# ABOUT THIS TASK:
Look through the material below. Return exactly the lines from the one with "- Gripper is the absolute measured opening" through the one with "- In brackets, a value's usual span", both included.

# SUPPLIED INFORMATION:
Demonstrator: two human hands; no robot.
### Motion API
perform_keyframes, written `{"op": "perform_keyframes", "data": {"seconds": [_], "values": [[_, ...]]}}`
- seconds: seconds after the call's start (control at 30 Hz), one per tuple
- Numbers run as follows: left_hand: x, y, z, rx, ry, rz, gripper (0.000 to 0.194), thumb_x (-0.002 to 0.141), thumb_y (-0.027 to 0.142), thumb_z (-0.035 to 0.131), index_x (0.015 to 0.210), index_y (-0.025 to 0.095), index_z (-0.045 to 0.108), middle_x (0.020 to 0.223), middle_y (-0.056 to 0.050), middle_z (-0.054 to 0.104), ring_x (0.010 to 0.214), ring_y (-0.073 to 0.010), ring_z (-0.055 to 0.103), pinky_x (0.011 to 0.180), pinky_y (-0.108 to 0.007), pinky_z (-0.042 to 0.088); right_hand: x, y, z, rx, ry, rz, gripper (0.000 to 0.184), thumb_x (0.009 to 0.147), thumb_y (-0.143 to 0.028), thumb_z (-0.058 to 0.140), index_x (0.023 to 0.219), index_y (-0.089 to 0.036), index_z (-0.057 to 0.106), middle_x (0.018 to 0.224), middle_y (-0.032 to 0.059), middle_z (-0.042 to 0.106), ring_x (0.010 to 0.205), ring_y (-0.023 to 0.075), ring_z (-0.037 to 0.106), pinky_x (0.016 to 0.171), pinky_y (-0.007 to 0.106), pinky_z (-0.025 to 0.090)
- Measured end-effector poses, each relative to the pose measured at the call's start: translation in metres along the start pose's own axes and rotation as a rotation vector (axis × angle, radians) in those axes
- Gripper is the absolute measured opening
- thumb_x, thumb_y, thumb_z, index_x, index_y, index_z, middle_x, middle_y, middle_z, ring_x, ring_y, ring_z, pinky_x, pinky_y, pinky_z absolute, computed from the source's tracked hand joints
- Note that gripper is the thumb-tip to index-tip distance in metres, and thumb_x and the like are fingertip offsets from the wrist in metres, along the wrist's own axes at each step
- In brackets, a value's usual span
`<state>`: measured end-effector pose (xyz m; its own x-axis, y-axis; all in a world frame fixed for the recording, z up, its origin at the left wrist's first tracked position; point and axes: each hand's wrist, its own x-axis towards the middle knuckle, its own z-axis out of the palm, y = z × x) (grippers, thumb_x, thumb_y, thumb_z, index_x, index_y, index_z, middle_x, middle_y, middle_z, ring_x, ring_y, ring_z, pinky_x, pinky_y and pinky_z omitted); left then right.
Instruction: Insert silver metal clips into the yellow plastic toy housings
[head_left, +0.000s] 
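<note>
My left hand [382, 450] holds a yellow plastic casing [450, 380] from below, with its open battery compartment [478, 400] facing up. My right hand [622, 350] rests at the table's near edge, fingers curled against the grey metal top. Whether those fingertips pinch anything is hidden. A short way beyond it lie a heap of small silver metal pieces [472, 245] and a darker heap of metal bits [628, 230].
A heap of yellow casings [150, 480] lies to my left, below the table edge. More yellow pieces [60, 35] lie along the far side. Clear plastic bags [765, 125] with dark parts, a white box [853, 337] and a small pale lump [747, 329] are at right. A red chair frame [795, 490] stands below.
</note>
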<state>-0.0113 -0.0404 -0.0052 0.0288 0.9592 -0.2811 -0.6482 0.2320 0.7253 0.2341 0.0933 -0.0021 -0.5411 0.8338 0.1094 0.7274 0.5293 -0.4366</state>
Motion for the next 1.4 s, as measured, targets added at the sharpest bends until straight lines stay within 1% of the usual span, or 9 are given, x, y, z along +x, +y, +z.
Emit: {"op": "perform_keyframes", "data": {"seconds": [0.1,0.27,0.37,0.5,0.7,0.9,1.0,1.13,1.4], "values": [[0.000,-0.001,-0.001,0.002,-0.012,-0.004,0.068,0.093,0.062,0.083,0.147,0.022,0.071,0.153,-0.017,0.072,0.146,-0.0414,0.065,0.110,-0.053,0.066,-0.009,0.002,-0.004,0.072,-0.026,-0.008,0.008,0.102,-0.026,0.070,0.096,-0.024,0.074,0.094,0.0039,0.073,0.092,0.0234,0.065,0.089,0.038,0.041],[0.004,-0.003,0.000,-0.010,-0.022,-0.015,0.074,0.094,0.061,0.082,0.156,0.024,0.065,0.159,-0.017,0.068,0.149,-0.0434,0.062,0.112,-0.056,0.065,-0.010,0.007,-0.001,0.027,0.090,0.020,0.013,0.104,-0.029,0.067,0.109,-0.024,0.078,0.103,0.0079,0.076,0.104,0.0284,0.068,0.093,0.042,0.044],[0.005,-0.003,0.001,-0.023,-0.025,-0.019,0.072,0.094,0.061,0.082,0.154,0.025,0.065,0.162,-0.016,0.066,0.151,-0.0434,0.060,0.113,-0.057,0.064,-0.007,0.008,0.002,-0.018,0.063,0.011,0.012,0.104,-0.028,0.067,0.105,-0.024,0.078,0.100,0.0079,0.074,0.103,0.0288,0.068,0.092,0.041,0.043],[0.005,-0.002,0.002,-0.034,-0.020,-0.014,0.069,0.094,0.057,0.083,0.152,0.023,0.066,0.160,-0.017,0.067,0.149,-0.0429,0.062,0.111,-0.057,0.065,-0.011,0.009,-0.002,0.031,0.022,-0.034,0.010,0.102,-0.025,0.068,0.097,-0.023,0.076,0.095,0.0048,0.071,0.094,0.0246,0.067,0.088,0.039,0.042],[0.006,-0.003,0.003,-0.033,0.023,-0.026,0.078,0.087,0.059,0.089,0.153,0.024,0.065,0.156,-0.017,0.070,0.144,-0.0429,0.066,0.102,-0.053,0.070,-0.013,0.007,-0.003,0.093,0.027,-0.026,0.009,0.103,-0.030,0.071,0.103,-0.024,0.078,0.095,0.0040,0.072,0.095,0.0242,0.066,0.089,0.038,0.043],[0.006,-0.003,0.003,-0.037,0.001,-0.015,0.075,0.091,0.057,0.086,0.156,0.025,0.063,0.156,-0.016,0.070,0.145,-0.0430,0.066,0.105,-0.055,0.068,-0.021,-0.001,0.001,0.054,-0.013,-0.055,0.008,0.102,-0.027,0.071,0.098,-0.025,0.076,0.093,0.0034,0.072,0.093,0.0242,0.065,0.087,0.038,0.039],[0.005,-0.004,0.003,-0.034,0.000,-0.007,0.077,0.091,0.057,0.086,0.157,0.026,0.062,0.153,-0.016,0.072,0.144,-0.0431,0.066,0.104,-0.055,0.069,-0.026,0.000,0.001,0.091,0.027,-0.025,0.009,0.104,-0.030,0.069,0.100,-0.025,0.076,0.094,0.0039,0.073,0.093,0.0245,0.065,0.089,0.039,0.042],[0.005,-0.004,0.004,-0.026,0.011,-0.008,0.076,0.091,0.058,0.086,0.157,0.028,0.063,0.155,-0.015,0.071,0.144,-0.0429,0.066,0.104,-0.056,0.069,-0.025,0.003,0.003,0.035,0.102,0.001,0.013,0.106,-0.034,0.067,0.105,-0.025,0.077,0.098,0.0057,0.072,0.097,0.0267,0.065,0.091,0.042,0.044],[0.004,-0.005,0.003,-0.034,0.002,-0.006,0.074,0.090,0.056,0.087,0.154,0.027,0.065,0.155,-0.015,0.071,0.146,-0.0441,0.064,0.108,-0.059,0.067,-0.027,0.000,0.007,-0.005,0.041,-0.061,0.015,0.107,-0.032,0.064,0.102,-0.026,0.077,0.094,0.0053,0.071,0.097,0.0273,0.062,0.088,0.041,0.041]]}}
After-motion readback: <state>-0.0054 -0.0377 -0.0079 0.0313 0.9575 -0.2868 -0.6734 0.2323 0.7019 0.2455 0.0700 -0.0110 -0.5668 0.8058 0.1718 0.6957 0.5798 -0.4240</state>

# ANSWER BOX:
- Gripper is the absolute measured opening
- thumb_x, thumb_y, thumb_z, index_x, index_y, index_z, middle_x, middle_y, middle_z, ring_x, ring_y, ring_z, pinky_x, pinky_y, pinky_z absolute, computed from the source's tracked hand joints
- Note that gripper is the thumb-tip to index-tip distance in metres, and thumb_x and the like are fingertip offsets from the wrist in metres, along the wrist's own axes at each step
- In brackets, a value's usual span

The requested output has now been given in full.